### Exercise objective:
For this task, output exactly the lines of the material below starting at the line with "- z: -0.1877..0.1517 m" and ending at the line with "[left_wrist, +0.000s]"; pictures are to be excluded.

### Source data:
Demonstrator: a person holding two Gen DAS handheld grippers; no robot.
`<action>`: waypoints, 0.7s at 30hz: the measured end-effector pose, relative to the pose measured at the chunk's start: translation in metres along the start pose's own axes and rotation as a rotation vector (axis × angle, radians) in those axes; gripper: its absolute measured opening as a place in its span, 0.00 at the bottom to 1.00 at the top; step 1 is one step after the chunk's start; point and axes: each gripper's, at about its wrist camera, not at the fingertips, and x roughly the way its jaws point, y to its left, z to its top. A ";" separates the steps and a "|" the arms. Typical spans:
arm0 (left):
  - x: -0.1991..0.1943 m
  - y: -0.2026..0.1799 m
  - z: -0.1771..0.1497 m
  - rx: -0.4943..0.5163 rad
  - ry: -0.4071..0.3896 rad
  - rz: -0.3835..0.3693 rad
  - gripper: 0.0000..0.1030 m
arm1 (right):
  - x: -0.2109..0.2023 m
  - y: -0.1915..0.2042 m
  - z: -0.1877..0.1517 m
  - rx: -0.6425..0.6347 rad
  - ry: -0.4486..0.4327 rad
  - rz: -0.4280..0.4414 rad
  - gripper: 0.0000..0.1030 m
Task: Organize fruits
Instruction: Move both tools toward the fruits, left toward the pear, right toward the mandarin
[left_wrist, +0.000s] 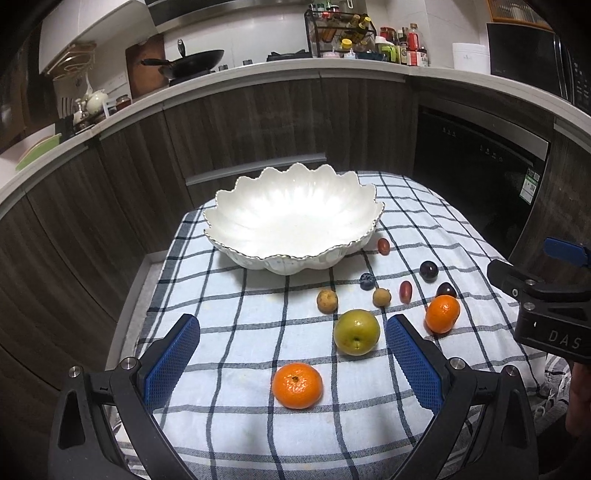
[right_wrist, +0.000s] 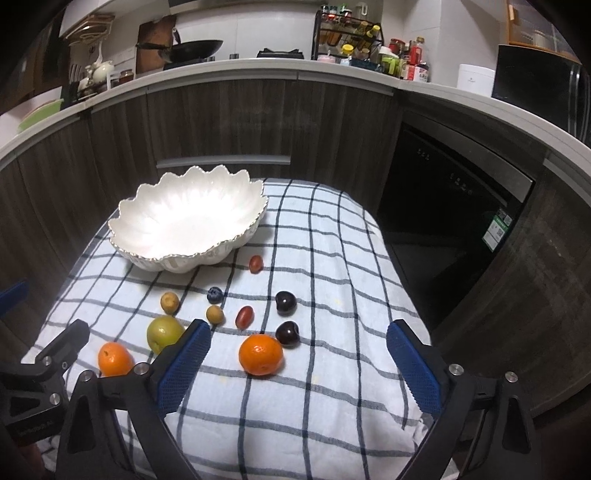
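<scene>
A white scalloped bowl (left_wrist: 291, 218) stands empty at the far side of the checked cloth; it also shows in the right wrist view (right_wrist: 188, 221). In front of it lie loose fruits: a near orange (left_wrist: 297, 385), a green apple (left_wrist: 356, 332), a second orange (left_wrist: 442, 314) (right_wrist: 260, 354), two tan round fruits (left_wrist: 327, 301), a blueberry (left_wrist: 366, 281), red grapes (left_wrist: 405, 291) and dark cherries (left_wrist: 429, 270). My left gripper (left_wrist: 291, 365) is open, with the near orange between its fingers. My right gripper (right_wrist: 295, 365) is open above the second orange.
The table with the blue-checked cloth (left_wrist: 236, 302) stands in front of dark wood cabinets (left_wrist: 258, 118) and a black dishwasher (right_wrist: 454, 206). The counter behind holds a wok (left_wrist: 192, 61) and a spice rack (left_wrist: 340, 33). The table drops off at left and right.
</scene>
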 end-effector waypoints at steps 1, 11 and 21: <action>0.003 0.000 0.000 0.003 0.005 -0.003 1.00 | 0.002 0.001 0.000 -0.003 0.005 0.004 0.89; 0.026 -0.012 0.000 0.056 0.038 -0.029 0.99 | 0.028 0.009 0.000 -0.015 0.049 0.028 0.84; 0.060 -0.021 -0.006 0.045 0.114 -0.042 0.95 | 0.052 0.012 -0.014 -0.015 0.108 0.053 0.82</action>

### Task output:
  - z: -0.1877..0.1517 m
  - rx: -0.6425..0.6347 rad
  - ry: -0.4486..0.4327 rad
  - rz: -0.4280..0.4414 rad
  - gripper: 0.0000..0.1030 m
Task: Organize fruits
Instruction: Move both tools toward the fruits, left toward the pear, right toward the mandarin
[left_wrist, +0.000s] 

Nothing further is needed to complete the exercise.